# WHAT TO PRODUCE:
Search each line below for "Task", then return the lines where it appears.

# DATASET EXCERPTS:

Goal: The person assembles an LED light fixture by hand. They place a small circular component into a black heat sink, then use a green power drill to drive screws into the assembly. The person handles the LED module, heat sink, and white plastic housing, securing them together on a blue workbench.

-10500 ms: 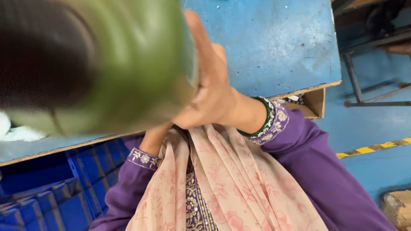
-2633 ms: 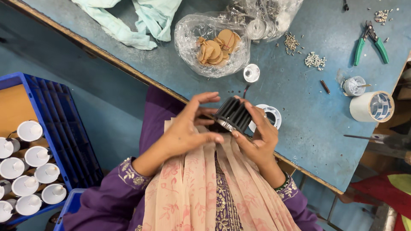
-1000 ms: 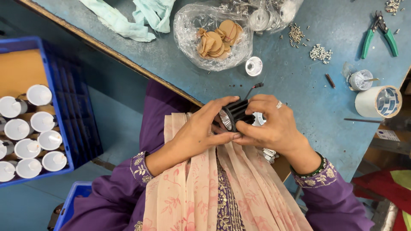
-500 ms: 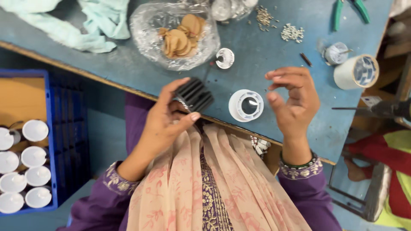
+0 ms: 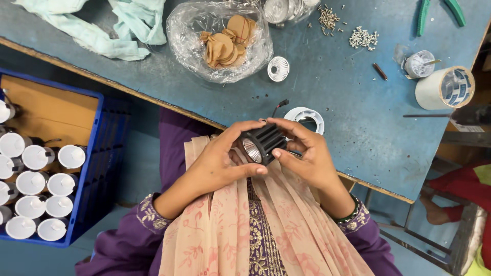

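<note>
Both hands hold a small black ribbed lamp part just above the lap, at the near edge of the blue table. The left hand wraps it from one side and the right hand from the other, fingers touching it. Just behind the hands a white ring lies on the table. Farther back sits a clear bag with brown round discs inside, and a small white cup beside it. A roll of tape lies far to the right. A blue crate on the left holds white round lamps.
</note>
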`<state>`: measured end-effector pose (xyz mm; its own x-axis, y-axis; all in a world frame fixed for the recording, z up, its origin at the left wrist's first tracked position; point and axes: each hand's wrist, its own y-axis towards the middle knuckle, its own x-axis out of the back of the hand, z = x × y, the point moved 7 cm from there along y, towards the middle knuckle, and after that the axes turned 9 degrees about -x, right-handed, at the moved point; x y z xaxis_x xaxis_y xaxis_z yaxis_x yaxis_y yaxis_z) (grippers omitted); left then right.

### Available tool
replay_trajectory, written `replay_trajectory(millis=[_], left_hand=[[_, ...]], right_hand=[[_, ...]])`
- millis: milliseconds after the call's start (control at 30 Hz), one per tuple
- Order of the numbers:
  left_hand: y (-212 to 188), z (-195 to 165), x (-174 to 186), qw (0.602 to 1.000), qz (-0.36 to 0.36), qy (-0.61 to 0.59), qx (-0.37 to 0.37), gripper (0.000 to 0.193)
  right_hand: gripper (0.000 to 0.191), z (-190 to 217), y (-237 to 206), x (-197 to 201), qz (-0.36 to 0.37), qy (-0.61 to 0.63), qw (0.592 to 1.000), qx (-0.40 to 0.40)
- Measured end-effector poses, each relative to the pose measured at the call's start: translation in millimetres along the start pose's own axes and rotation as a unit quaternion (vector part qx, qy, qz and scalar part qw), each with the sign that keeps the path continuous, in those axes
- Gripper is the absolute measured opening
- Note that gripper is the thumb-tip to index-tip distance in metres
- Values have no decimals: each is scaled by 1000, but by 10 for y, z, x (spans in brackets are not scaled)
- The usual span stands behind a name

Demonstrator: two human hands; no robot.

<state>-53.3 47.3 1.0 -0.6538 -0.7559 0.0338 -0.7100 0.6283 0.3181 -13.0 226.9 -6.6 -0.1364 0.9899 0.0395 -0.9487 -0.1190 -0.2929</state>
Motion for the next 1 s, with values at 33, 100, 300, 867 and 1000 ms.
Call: replay_trajectory(millis=[33, 100, 300, 867, 1000], left_hand=[[-13, 34, 4, 998, 4, -39, 39, 67], [-55, 101, -7, 986, 11, -117, 115, 57], [-95, 222, -25, 964, 6, -160, 212, 49], [23, -193, -34, 999, 39, 31, 4, 82], [100, -92, -115, 992, 21, 121, 22, 103]], right_hand=[[54, -28, 7, 0, 15, 35, 999, -17], [53, -79, 8, 2, 43, 104, 992, -51], [61, -138, 2, 4, 69, 34, 993, -90], [47, -214, 79, 68, 91, 119, 988, -29], [40, -7, 129, -68, 66, 131, 989, -2]])
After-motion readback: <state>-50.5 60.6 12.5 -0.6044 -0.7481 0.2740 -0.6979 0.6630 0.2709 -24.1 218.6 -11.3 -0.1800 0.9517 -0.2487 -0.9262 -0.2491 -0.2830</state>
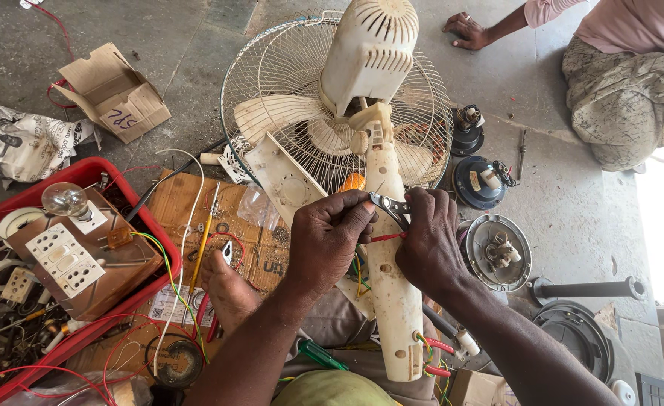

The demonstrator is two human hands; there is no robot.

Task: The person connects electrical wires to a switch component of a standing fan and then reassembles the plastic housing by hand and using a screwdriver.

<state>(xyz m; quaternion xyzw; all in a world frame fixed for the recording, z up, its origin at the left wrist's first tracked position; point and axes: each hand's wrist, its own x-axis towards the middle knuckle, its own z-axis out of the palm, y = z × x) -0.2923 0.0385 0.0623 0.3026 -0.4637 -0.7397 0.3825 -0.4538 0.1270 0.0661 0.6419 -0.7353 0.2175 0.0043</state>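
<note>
Nearest the camera, a cream fan stem (393, 301) is being steadied across the lap, with the fan cage (287, 83) lying on the concrete floor (557, 195) beyond. A red wire (383, 237) is being pinched taut between both hands over that stem: the left hand (328, 240) is being closed around orange-handled pliers (387, 204), while the right hand (430, 240) is being clamped on the wire's other end. For a clean result, the pliers are probably best squeezed lightly and the wire kept straight. A red tray (16, 197) of switch parts is lying to the left.
</note>
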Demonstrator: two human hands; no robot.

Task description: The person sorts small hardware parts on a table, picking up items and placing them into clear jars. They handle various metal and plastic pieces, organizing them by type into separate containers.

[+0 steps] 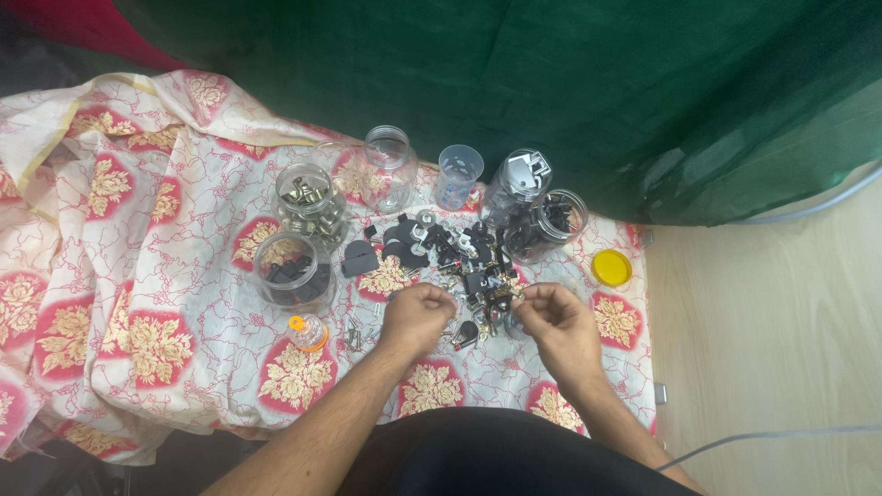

# PROBLEM SOLUTION:
Task: The person connects electrical wires to a switch component of a standing fan and then reassembles the plastic housing by hand and using a screwdriver.
Task description: The person sorts small hardware parts on a table, picking up items and placing them into clear jars. They handle various metal and plastic pieces, organizing them by type into separate containers.

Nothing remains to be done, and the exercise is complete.